§ Prompt
Where the line containing "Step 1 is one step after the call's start" appears, end your copy; everything from the first line of the records below up to and including it must be reproduced exactly.
********************
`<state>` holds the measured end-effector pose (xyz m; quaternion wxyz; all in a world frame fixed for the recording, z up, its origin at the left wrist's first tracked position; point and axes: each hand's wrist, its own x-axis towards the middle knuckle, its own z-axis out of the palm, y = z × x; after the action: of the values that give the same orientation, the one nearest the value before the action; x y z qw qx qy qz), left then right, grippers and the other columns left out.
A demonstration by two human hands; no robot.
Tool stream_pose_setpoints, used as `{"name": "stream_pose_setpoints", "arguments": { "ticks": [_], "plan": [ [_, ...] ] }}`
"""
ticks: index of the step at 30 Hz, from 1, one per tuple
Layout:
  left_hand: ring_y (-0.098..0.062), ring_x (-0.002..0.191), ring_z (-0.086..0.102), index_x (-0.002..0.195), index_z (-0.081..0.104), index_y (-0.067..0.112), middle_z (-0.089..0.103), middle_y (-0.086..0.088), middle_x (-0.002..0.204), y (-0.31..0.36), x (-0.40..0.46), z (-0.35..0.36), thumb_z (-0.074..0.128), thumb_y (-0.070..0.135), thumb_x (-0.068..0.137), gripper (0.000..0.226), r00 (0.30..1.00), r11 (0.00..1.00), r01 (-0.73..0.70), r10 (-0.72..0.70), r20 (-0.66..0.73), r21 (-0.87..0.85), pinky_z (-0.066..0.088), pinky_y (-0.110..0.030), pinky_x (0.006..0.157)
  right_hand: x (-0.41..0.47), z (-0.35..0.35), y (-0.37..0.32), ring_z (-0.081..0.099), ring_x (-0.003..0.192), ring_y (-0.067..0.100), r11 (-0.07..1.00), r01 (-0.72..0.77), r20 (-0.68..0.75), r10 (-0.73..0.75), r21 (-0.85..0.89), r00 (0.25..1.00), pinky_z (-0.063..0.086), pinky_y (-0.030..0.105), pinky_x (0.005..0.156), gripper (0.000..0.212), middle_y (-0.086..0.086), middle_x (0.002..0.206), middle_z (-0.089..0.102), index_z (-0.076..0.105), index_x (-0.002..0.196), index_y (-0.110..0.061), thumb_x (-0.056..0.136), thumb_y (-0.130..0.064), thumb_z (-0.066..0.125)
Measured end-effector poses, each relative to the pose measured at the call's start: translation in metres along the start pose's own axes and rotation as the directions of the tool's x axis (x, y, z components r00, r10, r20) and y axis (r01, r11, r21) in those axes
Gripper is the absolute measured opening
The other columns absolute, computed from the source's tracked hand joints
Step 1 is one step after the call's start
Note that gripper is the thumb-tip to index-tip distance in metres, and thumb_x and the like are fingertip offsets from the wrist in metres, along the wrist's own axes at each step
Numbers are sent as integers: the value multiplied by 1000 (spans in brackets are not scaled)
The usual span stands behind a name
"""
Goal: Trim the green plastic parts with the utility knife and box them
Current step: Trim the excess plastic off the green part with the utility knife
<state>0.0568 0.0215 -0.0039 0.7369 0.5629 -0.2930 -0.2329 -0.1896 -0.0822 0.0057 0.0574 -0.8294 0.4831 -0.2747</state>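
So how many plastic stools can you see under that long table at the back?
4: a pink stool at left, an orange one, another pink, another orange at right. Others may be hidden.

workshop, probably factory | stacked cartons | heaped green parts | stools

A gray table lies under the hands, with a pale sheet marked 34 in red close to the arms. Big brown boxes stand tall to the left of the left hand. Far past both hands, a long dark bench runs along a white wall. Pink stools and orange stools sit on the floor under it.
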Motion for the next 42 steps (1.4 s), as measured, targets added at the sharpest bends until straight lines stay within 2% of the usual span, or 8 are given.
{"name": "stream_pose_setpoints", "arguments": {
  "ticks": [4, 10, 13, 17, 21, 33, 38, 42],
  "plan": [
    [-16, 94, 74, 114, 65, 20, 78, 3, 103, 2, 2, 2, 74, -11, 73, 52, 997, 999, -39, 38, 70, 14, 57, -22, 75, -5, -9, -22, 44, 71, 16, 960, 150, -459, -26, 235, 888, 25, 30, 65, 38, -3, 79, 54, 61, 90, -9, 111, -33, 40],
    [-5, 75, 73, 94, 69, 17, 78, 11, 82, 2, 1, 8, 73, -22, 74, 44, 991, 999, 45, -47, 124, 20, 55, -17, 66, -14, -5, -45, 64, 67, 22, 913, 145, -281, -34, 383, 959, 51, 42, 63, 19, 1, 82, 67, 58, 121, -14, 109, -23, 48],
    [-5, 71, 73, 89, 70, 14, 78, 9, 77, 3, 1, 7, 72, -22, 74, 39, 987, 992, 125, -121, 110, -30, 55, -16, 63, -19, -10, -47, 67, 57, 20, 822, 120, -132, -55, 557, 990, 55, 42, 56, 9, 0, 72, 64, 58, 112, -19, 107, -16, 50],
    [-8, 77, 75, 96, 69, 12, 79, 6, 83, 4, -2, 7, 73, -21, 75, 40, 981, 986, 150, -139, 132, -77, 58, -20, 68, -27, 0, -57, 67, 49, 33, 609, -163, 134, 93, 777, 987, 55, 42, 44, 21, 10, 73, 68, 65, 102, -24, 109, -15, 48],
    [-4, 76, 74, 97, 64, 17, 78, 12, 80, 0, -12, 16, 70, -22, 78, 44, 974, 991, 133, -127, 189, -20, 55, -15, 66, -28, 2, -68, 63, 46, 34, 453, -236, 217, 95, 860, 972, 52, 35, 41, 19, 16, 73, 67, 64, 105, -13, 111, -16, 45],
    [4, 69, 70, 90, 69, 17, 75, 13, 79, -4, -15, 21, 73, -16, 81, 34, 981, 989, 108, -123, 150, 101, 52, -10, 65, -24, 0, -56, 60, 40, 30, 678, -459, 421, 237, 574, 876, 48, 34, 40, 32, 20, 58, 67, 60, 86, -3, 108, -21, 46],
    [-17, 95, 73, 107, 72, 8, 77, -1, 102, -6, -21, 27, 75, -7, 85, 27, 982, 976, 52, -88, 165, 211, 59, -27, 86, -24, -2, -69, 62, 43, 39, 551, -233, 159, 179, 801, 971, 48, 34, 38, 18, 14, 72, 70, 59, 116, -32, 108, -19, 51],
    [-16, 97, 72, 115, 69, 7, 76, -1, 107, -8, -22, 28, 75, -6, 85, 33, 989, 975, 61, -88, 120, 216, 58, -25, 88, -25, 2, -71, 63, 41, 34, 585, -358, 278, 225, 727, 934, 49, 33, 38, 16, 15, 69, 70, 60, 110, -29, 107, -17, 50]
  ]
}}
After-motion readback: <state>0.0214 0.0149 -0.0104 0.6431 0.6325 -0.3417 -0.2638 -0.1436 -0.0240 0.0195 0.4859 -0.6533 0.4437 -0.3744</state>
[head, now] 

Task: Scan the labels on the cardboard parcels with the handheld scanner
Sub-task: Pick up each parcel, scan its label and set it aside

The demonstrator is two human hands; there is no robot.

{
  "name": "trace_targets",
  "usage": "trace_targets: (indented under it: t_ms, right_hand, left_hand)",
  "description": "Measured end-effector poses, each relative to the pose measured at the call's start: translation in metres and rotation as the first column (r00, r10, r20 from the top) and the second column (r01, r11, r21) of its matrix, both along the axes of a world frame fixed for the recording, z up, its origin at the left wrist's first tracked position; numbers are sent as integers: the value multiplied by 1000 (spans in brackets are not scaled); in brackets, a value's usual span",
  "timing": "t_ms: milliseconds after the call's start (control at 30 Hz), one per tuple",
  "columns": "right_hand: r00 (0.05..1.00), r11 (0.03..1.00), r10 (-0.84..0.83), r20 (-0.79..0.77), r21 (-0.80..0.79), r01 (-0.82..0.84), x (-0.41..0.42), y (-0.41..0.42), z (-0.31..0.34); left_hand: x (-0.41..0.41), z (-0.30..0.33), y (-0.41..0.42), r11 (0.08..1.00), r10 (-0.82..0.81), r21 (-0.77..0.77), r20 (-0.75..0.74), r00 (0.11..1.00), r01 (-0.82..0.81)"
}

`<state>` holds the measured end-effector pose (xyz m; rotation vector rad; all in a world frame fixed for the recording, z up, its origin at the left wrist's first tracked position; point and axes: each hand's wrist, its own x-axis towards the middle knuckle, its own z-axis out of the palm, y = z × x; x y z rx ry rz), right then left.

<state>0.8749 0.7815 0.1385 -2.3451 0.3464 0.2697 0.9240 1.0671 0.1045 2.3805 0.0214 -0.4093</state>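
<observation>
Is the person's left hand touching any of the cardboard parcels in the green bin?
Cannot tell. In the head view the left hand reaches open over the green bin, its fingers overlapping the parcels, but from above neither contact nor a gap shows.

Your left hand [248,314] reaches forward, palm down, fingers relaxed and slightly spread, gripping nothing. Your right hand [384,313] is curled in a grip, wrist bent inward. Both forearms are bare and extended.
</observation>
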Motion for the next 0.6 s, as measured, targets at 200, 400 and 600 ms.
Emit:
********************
§ Answer below
`<state>` holds the measured end-effector pose (xyz m; quaternion wxyz; all in a world frame fixed for the recording, z up, its origin at the left wrist's first tracked position; point and axes: each hand's wrist, its own x-axis towards the middle knuckle, its own z-axis out of the palm, y = z × x; after the action: of the values that give the same orientation, the one nearest the value before the action; x y z qw qx qy qz), left then right, grippers and the other columns left out.
A demonstration by two human hands; no robot.
Tool stream_pose_setpoints, used as `{"name": "stream_pose_setpoints", "arguments": { "ticks": [_], "plan": [ [_, ...] ] }}`
"""
ticks: index of the step at 30 Hz, from 1, one per tuple
Layout:
  left_hand: ring_y (-0.098..0.062), ring_x (-0.002..0.191), ring_z (-0.086..0.102), index_x (-0.002..0.195), index_z (-0.081..0.104), index_y (-0.067..0.112), middle_z (-0.089..0.103), middle_y (-0.086..0.088), middle_x (-0.002..0.204), y (-0.31..0.36), x (-0.40..0.46), z (-0.35..0.36), thumb_z (-0.074..0.128), thumb_y (-0.070..0.135), thumb_x (-0.068..0.137), gripper (0.000..0.226), r00 (0.30..1.00), r11 (0.00..1.00), r01 (-0.73..0.70), r10 (-0.72..0.70), r20 (-0.66..0.73), r21 (-0.87..0.85), pinky_z (-0.066..0.088), pinky_y (-0.110..0.030), pinky_x (0.006..0.157)
  right_hand: x (-0.41..0.47), z (-0.35..0.35), y (-0.37..0.32), ring_z (-0.081..0.099), ring_x (-0.003..0.192), ring_y (-0.067..0.100), r11 (-0.07..1.00), r01 (-0.72..0.77), r20 (-0.68..0.75), r10 (-0.73..0.75), r21 (-0.85..0.89), r00 (0.25..1.00), pinky_z (-0.063..0.086), pinky_y (-0.030..0.105), pinky_x (0.005..0.156), gripper (0.000..0.212), middle_y (-0.086..0.086), middle_x (0.002..0.206), middle_z (-0.089..0.102), index_z (-0.076..0.105), index_x (-0.002..0.196), index_y (-0.110..0.061), thumb_x (-0.056..0.136), thumb_y (-0.130..0.064), thumb_z (-0.066..0.125)
Measured end-effector poses, each relative to the pose measured at the call's start: translation in metres along the start pose's own axes and rotation as the directions of the tool's x axis (x, y, z components r00, r10, r20) and y axis (r01, r11, r21) in those axes
Gripper is the absolute measured opening
The other columns absolute, computed from the source's tracked hand joints
Step 1 is one step after the call's start

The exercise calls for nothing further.